All of these are speculative in nature. That is not what separates them from the last era. What separates them is that the speculation is real demand rather than manufactured demand. Yield is a position on a protocol, a prediction market is a position on an outcome, a stablecoin is often speculative capital in transit. This runs against the assumption of the last cycle. Treated carelessly, speculation substitutes for the product and leaves nothing once sentiment turns. Treated correctly, speculation is the product, because the speculating is what users come for.
Two kinds of product
There is a profound distinction here that crypto usually blurs: the difference between a speculative product and a consumer product. A speculative product is one where users see themselves as investors in the protocol rather than users of it. Demand for the product and demand for the token are the same thing, and when the token stops moving the product stops existing. This was the dominant mode of the past few cycles.
A consumer product captures organic demand for what it does. Polymarket and Hyperliquid are the reference points. The demand is still speculative, but speculation is the reason users trade, not the reason they are on the platform. The product is useful in itself. It serves a speculative impulse instead of manufacturing one.
The changing temper of speculation
Speculation itself has been changing. Traditional finance moved slowly, on horizons of quarters. Crypto futures made it faster and more volatile, on leverage and liquidation. Memecoins compressed it again, to horizons of hours and assets with no premise beyond being early. Risk and speed rose together at every step, and trading moved closer to entertainment.
Crypto is now internalizing this. Trading is taking on the mechanics of entertainment and converging with iGaming. iGaming is moving the other way, becoming more legitimate, as prediction markets did when they turned betting into forecasting. The two are converging from opposite directions.
iTrading
The category this produces is iTrading. It gives traders what they want, which is fast charts, immediate execution, and an experience, and it treats trading the way igaming treats its product, with the same promotion and the same emotional design. iTrading is different from iGaming because it is behavior-based. The outcome depends on the user's reading, timing, and discipline. That gives the user real agency and puts iTrading closer to a prediction market..
A growing number of apps now work this way. The implementations differ; the idea is the same.
Catapult Trade
Catapult Trade is an iTrading app. It strips trading of its friction and treats the experience as entertainment.
In the trenches, liquidity has to exist before anything can happen: a pool to create a token, a pool to trade against, an apparatus between the user and the trade. On Catapult Trade the charts are not produced by an orderbook.
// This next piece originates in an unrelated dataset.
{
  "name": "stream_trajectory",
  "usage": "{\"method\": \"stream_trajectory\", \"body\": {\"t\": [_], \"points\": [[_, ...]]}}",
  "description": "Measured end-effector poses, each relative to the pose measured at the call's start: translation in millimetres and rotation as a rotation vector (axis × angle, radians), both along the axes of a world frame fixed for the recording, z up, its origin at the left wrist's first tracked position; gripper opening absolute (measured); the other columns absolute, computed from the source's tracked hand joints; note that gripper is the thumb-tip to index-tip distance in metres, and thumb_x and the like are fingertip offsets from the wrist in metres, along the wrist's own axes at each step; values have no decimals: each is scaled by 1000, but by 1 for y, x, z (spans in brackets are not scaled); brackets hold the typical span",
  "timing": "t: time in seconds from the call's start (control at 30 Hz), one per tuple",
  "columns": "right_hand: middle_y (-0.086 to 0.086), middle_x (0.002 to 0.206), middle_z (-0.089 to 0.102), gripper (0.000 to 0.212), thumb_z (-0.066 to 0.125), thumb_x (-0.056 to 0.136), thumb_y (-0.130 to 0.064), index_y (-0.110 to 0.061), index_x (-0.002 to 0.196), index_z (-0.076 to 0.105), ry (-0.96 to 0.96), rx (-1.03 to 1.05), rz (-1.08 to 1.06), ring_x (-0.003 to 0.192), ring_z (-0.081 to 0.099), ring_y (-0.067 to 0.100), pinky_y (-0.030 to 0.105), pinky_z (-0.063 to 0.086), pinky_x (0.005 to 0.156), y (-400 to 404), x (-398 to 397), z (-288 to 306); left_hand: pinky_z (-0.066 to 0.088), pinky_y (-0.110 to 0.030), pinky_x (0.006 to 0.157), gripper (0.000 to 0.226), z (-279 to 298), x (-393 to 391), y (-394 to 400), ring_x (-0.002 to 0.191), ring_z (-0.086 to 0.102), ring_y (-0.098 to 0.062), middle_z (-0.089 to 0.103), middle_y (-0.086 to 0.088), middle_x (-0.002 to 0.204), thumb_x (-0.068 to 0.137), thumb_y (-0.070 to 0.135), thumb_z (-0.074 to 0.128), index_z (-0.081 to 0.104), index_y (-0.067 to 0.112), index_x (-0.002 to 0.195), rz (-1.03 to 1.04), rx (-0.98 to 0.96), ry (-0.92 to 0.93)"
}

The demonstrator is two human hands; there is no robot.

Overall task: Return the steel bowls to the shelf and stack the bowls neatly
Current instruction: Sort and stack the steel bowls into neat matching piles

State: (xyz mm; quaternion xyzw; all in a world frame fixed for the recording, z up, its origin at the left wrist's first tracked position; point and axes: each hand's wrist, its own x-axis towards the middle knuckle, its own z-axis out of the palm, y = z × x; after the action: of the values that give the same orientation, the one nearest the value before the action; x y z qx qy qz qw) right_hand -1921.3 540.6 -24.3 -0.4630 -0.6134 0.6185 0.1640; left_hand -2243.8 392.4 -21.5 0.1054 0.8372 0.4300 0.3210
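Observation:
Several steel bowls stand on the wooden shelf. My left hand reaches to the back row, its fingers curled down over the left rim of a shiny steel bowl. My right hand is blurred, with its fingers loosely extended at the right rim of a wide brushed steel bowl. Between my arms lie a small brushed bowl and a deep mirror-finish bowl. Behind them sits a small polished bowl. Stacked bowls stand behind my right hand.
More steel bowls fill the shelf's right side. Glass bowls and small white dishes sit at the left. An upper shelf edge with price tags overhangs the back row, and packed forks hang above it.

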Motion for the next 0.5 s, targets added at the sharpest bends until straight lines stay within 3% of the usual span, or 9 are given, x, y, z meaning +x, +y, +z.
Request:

They are generated algorithmically, and trader PNL settles against a liquidity pool, so there is no pool to seed before activity begins. The same goes for time. Ordinary speculation means waiting for a token to move, through stretches where nothing happens and conviction erodes. On Catapult Trade the chart is live and execution is immediate. The trade happens in the moment.
A generated environment works only if it is neutral and only if it can be trusted. The price action comes from a model used in quantitative finance for decades, configured so neither long nor short has an inherent edge. Across a large number of equal trades the average return is zero, and traders separate by skill and chance. This removes the condition that defines ordinary trading, where information lets some participants profit at the expense of others and most lose to better-informed insiders. There is no privileged sequence to know in advance, so the structural disadvantage of the trenches and the futures book is gone.
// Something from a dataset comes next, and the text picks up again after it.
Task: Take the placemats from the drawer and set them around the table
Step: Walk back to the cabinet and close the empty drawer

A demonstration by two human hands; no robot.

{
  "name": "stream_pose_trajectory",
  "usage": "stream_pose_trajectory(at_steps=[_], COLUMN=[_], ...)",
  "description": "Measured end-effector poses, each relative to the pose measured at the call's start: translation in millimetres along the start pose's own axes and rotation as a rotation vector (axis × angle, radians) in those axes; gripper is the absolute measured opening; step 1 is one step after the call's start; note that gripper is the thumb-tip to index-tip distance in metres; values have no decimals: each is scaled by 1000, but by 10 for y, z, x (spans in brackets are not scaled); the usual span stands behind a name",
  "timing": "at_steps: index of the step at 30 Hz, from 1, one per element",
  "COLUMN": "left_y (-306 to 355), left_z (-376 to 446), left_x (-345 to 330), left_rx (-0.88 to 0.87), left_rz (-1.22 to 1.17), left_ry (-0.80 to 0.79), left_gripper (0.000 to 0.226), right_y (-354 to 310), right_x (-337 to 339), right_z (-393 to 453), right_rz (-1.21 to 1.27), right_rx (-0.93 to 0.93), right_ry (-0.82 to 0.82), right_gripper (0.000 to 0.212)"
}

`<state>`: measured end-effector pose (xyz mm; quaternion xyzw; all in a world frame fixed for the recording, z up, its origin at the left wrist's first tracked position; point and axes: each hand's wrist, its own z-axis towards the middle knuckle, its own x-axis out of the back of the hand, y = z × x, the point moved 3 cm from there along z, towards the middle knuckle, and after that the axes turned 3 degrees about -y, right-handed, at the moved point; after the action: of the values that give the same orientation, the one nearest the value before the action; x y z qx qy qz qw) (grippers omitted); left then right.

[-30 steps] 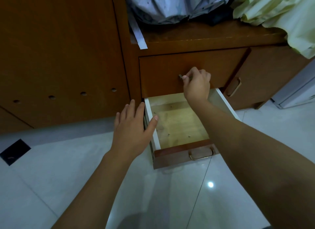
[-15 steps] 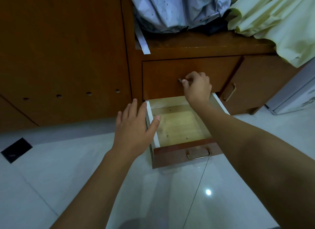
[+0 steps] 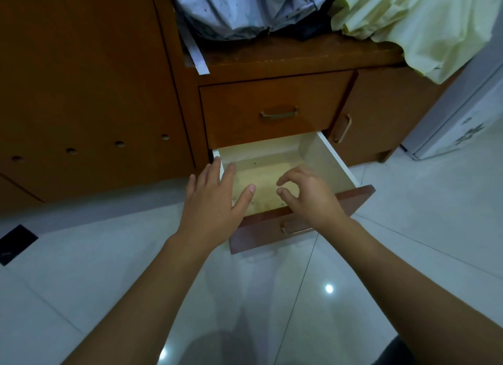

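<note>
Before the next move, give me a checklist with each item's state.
1. Lower drawer pulled open: ok.
2. Placemats in it: not ok; only bare wood shows.
3. Upper drawer opened: not ok; it is shut, handle free.
4. Left hand free: ok; fingers straight, over the lower drawer's left edge.
5. Right hand free: ok; loosely curled, holding nothing.
6. Placemats in upper drawer: cannot tell.

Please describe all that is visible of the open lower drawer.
The lower drawer is pulled out over the white tiled floor. Its front is reddish-brown wood with a metal handle, its inner walls pale cream, its bottom light wood with small specks. No placemats show in the visible part. The left hand lies open at its left wall; the right hand, fingers loosely curled and holding nothing, hovers above its front.
</note>
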<state>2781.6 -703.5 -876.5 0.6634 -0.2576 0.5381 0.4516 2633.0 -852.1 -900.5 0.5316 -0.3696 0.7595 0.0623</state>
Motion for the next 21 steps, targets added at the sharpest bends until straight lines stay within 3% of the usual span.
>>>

Trust comes from committing the chart in advance. When a chart launches, the platform publishes a cryptographic hash of its full trajectory. The hash reveals nothing until the chart resolves, and anyone can then verify that the chart matches the original commitment. Because each chart is generated in full before it goes live, there is no point at which it could be altered mid-flight. Fairness is verifiable, not promised, and the system has been independently audited by Halborn and Hashlock.
The model gives the platform a lever the trenches do not have. Volatility can be set deliberately, at a level suited to the attention this kind of trading wants, instead of inherited from a thin and manipulable market. The environment is built for the trader, not retrofitted to them, and it is fairer than the alternatives. That combination is what iTrading is reaching for, and it is why this turn in crypto looks less like the last cycle and more like the start of a better one.